At Fort Meade, the watershed event for security was not the Fort Hood shootings, but the attacks in 2001, spokeswoman Mary Doyle said. She said the Anne Arundel County Army base did not change its security measures in response to Fort Hood.

Before terrorists crashed planes into the World Trade Center and the Pentagon, Meade was an open base. Motorists were not stopped as they drove through the gates; some used the base as a shortcut between Routes 32 and 175. That changed on Sept. 12.

The attacks "taught us we have to stay vigilant, to report suspicious activity and to be alert at all times," Doyle said. "Like most organizations, we have had active shooter training and annually review what we to do and how to protect yourself."

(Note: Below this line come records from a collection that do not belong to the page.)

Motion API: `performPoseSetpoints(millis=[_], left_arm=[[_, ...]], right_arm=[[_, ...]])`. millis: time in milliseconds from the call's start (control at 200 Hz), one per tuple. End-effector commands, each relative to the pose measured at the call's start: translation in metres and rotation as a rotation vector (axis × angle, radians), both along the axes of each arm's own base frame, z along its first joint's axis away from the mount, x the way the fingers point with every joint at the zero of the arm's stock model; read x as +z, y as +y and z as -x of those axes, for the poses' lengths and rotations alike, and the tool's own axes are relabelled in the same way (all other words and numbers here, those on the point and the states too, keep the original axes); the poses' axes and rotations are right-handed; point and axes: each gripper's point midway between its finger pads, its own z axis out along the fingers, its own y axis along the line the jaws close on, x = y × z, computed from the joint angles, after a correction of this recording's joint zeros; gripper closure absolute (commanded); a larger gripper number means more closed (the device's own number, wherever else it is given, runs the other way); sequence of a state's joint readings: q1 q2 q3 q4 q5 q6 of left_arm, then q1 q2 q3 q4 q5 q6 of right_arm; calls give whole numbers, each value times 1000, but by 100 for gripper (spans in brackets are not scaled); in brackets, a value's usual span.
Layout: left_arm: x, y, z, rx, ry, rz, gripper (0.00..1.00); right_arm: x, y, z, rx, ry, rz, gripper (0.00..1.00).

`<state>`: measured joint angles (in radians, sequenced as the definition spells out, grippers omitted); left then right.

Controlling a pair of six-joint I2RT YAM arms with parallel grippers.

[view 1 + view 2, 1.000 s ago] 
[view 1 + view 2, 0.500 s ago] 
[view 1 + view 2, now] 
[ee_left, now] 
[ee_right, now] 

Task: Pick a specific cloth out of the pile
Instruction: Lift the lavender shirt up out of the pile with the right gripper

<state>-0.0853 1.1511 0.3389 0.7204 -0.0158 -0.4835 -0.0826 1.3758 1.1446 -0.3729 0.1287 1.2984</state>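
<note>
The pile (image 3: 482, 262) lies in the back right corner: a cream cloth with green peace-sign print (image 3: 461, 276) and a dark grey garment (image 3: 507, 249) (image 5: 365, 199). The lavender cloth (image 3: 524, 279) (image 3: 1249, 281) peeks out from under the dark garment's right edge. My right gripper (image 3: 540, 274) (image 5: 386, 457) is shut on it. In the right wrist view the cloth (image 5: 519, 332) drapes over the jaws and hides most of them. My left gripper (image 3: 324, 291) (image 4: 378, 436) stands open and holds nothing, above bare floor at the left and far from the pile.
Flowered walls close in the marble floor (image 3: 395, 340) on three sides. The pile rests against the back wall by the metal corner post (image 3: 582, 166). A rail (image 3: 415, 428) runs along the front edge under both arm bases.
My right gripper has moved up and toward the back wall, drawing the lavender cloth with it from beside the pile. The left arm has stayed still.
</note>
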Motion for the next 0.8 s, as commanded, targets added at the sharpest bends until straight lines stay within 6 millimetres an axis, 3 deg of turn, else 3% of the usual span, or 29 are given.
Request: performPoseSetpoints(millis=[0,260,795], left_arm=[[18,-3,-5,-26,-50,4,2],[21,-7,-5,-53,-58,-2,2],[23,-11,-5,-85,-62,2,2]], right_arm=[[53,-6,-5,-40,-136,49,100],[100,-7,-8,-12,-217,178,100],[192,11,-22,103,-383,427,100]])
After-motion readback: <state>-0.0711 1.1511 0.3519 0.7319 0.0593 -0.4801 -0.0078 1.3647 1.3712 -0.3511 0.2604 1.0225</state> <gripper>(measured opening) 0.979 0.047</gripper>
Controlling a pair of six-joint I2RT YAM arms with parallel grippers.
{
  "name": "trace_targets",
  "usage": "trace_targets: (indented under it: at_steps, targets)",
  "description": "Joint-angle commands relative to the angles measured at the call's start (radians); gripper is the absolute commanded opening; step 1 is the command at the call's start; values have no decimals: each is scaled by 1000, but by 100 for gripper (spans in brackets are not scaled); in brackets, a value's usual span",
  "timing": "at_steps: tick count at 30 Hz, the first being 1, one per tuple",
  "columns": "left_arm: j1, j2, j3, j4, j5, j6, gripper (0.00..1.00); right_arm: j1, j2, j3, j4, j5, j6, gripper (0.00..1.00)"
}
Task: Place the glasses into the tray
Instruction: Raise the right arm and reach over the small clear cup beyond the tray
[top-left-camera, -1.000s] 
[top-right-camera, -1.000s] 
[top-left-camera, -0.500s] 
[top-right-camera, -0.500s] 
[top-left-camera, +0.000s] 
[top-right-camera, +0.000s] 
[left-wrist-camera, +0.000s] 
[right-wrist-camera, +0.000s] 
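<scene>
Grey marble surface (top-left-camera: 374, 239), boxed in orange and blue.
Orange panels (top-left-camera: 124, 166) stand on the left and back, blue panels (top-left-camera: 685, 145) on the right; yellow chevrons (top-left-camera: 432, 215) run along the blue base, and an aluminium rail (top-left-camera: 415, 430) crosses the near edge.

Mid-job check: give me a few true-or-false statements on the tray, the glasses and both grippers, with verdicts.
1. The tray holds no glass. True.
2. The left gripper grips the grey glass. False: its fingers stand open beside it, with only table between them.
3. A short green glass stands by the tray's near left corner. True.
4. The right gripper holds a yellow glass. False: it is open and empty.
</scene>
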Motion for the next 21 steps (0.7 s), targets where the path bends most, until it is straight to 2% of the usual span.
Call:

Chris Grollnek, founder of Countermeasure Consulting Group, said some installations have made more progress on security than others. The Texas-based group has trained private contractors who staff post entries.


"It's not a one-size-fits-all," Grollnek said.

Grollnek said the Army has been proactive in training personnel to deal with on-base shootings. But, he said, trying to prevent incidents before they take place can be tricky because it's usually impossible to identify suspects in advance.

"They're black, they're white, they're men, they're women — no one knows what the profile is," he said.

In the minutes following the shootings on Monday, officials at area installations tightened security.

Fort McNair and Joint Base Anacostia-Bolling, both in the District of Columbia, followed the example of the Washington Navy Yard and ordered personnel to shelter in place.

Fort Meade, Walter Reed National Military Medical Center and the Pentagon also increased security.


Col. Brian P. Foley, the commander of Fort Meade, said he decided to increase gate security out of an "abundance of caution," not because of any specific threat.

"As the events at the Navy Yard unfold, we will remain focused on the safety and security of everyone on Fort Meade," Foley said. "We ask that everyone remain vigilant and report any suspicious activity to local authorities."

A spokeswoman for Walter Reed in Bethesda said the facility had increased security under the direction of Naval District Washington, the command that oversees Navy installations in the area.

A spokeswoman for the Naval Academy in Annapolis said she could not discuss security details.

"The Naval Academy is aware and monitoring the current situation at the Washington Navy Yard," spokeswoman Jenny Erickson said. "We are taking all of the appropriate measures to ensure the continued safety and security of our midshipmen, faculty, staff and our visitors."